For one thing, Jed Bartlet is a good man who developed a God-complex because he was president; Donald Trump ran for president because of his existing God-complex.

Why else would Trump still care about the alleged five million “illegal” voters from November’s election? Why, during the first few weeks of his presidency, would he keep insisting his inauguration crowds were the biggest in history? ? It’s because he feels threatened when facts cast shade upon his imagined greatness. Given how he conducts himself (and his tweets), it appears that Trump honestly believes that, as President, he is the Lord our God, and no person, rally, or true news story can eclipse him.

Also, unlike President Bartlet, Trump has not just a God-complex — he has a messianic complex.

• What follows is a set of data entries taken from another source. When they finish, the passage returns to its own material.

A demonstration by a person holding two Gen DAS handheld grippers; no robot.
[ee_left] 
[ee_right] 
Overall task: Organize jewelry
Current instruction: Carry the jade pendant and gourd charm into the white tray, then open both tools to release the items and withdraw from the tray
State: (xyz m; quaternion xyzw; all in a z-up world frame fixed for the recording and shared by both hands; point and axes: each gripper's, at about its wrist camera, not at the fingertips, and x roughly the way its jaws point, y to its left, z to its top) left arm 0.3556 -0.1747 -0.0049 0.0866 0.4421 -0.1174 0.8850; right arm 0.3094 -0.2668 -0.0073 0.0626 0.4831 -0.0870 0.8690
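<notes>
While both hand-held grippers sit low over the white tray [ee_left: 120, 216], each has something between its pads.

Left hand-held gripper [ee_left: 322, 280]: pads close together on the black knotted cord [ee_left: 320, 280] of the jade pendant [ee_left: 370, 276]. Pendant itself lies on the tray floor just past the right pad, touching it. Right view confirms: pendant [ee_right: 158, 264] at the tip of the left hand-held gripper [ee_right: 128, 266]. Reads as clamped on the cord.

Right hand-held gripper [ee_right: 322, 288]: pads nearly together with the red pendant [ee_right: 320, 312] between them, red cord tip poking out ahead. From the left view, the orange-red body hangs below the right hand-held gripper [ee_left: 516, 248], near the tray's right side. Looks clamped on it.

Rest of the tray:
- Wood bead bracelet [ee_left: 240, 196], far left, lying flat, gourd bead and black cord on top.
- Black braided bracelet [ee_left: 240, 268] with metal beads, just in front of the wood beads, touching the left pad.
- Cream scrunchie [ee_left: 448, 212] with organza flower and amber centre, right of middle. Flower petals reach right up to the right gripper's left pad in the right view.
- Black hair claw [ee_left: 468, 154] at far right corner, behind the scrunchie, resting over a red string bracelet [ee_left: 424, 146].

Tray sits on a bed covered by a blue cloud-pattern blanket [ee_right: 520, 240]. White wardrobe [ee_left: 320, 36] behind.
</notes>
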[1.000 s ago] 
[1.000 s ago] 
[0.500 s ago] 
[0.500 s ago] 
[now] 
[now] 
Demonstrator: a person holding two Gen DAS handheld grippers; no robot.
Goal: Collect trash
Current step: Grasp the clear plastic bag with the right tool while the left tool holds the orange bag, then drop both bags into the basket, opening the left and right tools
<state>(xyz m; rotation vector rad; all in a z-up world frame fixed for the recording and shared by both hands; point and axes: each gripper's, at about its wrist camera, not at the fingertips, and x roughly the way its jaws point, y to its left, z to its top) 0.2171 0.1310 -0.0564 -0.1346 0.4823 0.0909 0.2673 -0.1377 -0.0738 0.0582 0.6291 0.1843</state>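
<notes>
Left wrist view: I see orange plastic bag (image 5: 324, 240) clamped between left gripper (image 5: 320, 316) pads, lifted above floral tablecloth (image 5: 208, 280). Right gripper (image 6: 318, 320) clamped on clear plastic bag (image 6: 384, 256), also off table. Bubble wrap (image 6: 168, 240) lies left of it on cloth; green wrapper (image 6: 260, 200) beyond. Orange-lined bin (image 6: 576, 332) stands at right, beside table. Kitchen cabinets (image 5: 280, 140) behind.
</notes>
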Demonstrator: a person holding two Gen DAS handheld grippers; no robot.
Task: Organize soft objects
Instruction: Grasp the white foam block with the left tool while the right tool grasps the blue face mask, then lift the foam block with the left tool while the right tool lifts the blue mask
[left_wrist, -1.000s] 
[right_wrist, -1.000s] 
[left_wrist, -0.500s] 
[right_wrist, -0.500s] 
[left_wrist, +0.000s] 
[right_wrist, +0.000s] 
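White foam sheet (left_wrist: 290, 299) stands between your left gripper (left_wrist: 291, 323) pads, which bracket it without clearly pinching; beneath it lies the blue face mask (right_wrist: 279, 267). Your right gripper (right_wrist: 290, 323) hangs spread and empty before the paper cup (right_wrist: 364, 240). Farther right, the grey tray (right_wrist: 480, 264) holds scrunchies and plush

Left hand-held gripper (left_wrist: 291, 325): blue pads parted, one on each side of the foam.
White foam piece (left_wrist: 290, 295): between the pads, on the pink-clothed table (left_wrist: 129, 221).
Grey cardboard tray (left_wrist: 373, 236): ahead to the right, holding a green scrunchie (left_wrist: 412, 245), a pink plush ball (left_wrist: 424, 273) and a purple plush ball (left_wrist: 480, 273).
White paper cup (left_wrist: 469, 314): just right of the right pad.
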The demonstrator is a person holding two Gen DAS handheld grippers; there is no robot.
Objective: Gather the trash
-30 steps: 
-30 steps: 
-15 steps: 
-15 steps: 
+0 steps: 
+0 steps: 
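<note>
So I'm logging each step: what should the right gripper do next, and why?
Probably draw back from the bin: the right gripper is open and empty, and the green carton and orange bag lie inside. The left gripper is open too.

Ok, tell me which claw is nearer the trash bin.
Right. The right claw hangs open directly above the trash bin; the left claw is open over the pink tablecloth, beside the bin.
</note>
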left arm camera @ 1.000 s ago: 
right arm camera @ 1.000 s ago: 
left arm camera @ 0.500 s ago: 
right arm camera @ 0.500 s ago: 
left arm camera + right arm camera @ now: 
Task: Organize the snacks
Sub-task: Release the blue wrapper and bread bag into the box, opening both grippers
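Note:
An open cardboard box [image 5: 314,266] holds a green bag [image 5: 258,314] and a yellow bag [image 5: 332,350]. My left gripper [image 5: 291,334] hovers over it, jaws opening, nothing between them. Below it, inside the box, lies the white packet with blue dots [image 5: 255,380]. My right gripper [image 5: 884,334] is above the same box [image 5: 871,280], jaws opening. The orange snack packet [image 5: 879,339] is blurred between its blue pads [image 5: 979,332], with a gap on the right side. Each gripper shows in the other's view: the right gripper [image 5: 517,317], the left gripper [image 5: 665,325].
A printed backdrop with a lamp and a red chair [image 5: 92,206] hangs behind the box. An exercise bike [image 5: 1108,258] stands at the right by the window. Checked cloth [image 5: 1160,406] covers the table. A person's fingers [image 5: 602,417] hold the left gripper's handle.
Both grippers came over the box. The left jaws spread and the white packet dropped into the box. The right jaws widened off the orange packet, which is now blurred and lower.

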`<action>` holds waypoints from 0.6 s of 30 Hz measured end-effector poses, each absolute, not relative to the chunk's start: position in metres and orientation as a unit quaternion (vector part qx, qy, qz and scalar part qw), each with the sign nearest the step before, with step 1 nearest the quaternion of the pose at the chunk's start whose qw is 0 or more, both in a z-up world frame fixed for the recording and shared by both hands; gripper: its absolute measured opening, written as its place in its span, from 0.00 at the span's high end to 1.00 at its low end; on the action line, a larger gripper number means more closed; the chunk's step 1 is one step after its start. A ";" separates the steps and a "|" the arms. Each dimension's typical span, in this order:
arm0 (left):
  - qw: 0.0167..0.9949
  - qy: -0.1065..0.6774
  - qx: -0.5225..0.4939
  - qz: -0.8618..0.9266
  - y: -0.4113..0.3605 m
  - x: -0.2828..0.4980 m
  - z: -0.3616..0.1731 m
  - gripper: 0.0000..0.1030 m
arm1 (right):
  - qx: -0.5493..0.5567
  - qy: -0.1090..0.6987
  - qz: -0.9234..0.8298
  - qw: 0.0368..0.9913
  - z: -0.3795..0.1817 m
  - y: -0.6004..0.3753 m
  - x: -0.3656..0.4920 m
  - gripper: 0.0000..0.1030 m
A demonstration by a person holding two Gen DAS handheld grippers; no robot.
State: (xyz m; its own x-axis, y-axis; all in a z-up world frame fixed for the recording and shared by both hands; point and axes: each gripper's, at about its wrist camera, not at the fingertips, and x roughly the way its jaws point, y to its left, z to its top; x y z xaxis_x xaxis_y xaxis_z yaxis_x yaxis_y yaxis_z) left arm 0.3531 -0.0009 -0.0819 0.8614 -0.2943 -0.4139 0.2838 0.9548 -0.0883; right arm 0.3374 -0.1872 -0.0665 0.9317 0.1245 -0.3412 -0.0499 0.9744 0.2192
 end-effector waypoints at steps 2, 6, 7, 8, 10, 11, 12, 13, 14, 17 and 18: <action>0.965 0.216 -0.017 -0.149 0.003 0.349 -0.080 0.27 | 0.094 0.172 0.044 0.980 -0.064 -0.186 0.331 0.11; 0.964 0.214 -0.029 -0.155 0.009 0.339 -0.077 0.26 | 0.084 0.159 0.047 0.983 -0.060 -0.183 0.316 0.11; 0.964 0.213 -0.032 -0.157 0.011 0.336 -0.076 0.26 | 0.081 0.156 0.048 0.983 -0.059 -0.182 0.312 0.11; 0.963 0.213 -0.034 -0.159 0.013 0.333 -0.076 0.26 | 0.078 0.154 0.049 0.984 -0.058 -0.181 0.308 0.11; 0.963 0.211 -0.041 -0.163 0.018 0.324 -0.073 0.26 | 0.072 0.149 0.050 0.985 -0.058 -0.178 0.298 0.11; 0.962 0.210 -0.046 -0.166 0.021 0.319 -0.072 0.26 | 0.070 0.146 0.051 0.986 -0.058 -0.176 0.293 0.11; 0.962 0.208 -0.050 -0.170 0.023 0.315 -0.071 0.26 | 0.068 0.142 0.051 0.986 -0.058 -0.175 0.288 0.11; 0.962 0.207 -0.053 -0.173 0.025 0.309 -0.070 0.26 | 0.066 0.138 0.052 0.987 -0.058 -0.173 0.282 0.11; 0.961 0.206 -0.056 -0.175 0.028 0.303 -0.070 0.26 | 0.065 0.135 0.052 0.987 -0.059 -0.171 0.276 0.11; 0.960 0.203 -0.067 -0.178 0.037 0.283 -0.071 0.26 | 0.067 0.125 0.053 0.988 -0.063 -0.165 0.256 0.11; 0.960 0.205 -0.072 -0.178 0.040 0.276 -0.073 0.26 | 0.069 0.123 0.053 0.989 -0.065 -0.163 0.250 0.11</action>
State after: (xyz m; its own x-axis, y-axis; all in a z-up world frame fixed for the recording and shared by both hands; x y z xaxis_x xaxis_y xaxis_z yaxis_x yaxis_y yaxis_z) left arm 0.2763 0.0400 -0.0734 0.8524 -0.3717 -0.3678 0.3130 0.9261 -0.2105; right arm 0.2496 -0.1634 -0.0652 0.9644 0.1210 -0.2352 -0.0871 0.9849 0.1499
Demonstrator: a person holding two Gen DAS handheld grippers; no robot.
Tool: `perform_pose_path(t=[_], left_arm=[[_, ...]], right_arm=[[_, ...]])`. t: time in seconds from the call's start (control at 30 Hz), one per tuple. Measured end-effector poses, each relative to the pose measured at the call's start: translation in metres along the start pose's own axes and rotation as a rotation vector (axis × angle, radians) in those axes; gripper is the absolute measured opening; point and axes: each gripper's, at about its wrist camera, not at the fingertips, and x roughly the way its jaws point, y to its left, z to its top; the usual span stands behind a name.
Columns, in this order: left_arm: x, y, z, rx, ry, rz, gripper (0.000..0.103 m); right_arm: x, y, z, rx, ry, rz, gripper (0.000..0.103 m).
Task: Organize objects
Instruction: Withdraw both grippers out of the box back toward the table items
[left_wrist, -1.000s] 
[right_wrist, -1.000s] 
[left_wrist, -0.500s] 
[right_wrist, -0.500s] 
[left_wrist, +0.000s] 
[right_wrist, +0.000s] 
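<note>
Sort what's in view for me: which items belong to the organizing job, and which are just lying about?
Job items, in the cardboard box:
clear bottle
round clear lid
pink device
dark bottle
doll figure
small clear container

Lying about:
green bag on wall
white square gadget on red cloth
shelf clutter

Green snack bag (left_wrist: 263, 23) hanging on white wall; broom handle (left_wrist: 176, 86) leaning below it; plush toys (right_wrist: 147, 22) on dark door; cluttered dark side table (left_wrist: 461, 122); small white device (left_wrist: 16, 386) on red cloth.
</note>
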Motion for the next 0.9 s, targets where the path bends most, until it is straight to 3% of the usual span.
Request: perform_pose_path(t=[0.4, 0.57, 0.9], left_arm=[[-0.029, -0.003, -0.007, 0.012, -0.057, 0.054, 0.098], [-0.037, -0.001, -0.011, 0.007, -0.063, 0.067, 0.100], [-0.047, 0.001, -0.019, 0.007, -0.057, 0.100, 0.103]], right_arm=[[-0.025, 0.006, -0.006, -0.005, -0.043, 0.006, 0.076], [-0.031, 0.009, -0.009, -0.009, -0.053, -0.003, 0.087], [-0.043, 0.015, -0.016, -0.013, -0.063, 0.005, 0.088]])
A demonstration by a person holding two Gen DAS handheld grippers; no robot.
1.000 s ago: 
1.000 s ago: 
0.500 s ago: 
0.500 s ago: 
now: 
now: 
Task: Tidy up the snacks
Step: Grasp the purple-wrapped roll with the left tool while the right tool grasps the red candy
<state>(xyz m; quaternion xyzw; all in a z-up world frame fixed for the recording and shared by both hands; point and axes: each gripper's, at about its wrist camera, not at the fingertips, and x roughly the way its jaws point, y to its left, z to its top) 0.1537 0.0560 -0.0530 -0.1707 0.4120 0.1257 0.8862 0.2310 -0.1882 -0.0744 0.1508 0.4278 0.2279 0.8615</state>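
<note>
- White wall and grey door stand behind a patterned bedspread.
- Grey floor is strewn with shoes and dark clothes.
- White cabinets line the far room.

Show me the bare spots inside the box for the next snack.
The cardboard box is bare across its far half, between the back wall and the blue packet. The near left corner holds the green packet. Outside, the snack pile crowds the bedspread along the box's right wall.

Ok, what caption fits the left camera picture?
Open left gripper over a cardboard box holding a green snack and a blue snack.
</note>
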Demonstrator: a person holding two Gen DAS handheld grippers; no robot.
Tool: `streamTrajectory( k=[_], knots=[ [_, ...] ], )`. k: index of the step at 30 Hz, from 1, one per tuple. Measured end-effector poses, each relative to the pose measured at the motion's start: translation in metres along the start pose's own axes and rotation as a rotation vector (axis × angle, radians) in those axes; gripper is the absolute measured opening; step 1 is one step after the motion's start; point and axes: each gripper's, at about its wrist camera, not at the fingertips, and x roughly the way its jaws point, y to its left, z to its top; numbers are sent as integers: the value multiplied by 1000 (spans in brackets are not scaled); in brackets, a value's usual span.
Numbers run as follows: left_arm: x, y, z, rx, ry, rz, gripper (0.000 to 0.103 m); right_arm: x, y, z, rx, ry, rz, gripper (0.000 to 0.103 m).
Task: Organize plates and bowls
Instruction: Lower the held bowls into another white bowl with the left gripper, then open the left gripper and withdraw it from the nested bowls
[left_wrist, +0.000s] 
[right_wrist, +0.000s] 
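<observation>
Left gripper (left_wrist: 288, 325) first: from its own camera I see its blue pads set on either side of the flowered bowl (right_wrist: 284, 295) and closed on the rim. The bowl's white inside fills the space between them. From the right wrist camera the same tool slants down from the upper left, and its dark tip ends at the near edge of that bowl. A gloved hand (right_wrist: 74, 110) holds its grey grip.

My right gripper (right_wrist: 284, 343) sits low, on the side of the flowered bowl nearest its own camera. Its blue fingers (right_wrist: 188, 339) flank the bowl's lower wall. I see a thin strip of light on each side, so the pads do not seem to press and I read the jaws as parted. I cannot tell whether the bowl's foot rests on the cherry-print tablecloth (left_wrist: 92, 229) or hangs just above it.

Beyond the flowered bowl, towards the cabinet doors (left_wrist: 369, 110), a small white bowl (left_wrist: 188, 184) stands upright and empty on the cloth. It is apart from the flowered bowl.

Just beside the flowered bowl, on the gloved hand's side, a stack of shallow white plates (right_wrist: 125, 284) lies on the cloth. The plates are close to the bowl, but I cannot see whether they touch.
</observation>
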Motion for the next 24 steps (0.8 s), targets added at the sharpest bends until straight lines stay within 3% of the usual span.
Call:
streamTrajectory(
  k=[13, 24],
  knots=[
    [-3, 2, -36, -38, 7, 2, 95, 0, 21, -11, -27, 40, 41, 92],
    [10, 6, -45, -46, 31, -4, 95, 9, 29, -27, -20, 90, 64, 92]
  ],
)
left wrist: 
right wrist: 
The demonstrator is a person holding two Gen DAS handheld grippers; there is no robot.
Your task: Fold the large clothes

In a recent PopMatters article, “Believe Me! Trumpism and the Messianic Impulse”, Iain Ellis shows Trump’s messianic complex at work when he thunders away at rallies “modeled on revival tent meetings” or deftly turns all criticisms into “acts of persecution.” (For example, Trump once claimed the IRS audits him precisely because he’s a “strong Christian”.)

Finally, Trump’s messianic complex is perfectly encapsulated in his most memorable and self-aggrandizing line from his acceptance speech at last summer’s Republican National Convention: “I alone can fix this.”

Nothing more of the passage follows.